Attive a Monza le autobotti per le “bagnature di soccorso” e in vista della nuova ondata di caldo prevista per i prossimi giorni il loro lavoro sarà particolamente richiesto in città su giovani alberi e aiuole. Già dal mese di maggio il Servizio di Gestione del Verde le aveva richieste alla società che gestisce la manutenzione del verde urbano: a partire da luglio quindi ne vengono quindi utilizzate due, una da 5mila litri d’acqua per gli alberi e una da 1000 litri per le aiule dedicate “prioritariamente agli alberi più giovani messi a dimora negli ultimi due anni, oltre alle piante che manifestano sintomi di grave stress idrico“.
Fa caldo anche per le piante, Monza: almeno il doppio delle ore rispetto al 2025
I tecnici stimano che rispetto all’anno scorso saranno almeno il doppio le ore impiegate per queste attività straordinarie.

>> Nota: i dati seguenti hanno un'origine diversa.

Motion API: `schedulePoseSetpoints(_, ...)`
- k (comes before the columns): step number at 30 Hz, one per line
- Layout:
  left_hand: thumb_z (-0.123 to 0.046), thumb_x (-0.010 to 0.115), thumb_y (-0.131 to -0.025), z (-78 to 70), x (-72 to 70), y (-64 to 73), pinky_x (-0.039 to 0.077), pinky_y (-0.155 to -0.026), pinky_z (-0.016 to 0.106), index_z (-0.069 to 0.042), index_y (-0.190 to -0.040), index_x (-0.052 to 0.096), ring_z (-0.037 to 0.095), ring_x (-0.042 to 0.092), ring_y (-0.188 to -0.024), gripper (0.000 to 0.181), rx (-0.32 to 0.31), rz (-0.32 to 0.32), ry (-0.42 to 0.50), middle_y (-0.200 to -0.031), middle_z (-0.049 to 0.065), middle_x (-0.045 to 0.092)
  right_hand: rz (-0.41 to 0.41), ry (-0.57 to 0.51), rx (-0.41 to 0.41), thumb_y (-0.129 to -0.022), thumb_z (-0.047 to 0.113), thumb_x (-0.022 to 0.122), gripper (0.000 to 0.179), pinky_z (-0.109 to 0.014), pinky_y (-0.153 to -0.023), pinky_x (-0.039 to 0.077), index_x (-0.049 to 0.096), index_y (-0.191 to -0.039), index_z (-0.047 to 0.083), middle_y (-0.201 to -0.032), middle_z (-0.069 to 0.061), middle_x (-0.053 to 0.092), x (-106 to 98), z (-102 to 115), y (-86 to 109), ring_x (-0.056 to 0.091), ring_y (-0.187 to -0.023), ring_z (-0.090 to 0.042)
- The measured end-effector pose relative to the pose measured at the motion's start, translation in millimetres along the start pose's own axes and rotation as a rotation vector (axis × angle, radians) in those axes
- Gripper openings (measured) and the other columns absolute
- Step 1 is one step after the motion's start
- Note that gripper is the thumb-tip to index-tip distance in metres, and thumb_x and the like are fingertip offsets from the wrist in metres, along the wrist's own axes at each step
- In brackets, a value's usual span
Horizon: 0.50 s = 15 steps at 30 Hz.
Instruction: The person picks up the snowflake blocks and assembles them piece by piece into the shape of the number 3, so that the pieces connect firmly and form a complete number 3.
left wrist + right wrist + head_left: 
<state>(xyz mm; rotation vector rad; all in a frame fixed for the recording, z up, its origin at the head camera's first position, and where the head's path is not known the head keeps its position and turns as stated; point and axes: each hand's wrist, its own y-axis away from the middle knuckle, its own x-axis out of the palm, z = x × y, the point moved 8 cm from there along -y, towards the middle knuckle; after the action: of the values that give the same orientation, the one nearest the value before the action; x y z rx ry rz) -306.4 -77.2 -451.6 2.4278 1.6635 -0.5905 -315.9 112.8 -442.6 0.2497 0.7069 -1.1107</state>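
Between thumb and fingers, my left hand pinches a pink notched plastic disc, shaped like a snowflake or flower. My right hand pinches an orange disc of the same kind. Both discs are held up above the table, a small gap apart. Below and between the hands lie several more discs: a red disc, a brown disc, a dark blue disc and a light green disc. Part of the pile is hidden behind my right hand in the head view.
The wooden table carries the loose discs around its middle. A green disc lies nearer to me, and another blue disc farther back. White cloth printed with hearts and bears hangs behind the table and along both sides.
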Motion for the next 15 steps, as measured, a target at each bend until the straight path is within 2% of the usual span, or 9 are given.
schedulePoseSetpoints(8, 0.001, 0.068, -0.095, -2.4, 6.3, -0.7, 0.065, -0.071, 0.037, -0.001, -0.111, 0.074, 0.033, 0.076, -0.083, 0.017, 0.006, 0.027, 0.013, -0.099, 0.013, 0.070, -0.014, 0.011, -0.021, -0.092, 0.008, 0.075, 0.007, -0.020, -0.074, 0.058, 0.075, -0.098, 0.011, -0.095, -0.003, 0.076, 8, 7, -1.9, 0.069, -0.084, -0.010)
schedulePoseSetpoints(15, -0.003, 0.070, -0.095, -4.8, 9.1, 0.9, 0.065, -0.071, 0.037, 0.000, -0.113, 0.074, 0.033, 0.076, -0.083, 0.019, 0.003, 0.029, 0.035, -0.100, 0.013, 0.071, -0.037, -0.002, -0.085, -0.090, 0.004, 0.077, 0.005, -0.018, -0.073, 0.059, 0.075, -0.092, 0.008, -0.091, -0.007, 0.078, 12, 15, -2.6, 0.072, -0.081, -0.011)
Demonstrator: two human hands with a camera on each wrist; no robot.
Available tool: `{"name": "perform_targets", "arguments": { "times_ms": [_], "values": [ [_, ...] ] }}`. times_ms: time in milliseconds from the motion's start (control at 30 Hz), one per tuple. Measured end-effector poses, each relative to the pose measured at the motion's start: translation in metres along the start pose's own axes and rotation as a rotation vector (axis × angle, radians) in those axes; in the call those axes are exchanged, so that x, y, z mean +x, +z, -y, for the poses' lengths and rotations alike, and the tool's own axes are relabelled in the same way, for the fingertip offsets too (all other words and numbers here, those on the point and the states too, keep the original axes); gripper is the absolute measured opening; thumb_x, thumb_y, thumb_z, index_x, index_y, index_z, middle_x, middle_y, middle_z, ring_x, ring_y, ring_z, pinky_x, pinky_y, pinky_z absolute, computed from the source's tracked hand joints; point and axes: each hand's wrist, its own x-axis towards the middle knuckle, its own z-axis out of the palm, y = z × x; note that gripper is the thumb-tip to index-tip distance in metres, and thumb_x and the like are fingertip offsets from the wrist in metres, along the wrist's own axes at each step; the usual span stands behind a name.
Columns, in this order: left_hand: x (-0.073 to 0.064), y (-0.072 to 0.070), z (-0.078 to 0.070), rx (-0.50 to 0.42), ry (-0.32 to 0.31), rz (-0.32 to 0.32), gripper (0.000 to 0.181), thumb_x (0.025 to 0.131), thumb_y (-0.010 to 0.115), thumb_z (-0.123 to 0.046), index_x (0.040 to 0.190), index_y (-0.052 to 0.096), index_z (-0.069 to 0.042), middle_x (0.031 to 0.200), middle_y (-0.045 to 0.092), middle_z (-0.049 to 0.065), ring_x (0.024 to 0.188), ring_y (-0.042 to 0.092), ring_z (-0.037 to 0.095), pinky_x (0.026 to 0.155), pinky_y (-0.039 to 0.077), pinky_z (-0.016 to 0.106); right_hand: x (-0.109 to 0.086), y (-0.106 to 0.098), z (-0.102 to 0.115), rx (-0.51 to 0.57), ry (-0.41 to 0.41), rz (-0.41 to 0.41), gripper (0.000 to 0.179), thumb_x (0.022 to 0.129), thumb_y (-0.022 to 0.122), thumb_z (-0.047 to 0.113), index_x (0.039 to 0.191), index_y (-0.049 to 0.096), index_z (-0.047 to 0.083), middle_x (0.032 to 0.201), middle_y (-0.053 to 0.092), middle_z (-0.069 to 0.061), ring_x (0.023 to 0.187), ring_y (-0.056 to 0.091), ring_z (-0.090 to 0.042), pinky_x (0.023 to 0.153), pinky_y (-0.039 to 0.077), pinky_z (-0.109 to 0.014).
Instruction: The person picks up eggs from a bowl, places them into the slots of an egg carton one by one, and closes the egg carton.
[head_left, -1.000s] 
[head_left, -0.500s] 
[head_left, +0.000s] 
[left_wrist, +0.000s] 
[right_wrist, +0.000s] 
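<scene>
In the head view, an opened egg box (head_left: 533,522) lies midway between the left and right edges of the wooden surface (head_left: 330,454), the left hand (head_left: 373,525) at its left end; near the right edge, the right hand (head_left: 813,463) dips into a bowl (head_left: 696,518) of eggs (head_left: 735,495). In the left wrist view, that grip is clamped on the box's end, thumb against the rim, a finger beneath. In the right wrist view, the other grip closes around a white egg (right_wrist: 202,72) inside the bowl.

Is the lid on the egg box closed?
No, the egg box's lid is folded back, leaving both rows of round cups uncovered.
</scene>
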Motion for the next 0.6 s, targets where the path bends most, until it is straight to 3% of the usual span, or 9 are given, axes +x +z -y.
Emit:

Alla luce dei dati e delle previsioni meteo gli agronomi del Comune prevedono di perdere, “alla fine stagione vegetativa”, alcuni degli alberi più giovani messi a dimora, che – come già successo in passato – sono coperti “da garanzia” e potranno essere sostituiti in autunno-inverno.
Fa caldo anche per le piante, Monza: i metodi dalle cisterne alle sacche per l’irrigazione
Come in città, anche nel parco le piante hanno bisogno di bere e la Direzione conferma che dal mese di giugno sono state previste diverse modalità per irrigare: le cisterne per le piante sul viale Mirabellino, via per Biassono e altre zone specifiche. Ma anche attraverso le “sacche per l’irrigazione” per gli alberi di nuovo impianto e pendono dai rami oppure con impianti “a goccia” per le zone di viale Cavriga e via Mirabello. Per i prati nell’Avancorte e all’ingresso della Villa Reale il Consorzio fa ricorso “a bagnature di emergenza quotidiane, per mantenere verde l’area di pregio”.
Fa caldo anche per le piante, il sindaco: «Anno dopo anno attenzione nella scelta delle nuove messe a dimora»
«Pur in un contesto di risparmio idrico, indispensabile in queste situazioni – commenta il sindaco Paolo Pilotto, nonché presidente del Consorzio – l’amministrazione comunale e il Consorzio Villa Reale e Parco di Monza si stanno prendendo cura del patrimonio arboreo di Monza: una responsabilità che implica anche attenzione nella scelta delle nuove piante da mettere a dimora. I nostri agronomi stanno individuando, anno dopo anno, le specie più adatte, cioè quelle che dimostrano maggiore resistenza sia per l’arredo urbano delle aiuole sia per le piante da inserire nelle aree verdi».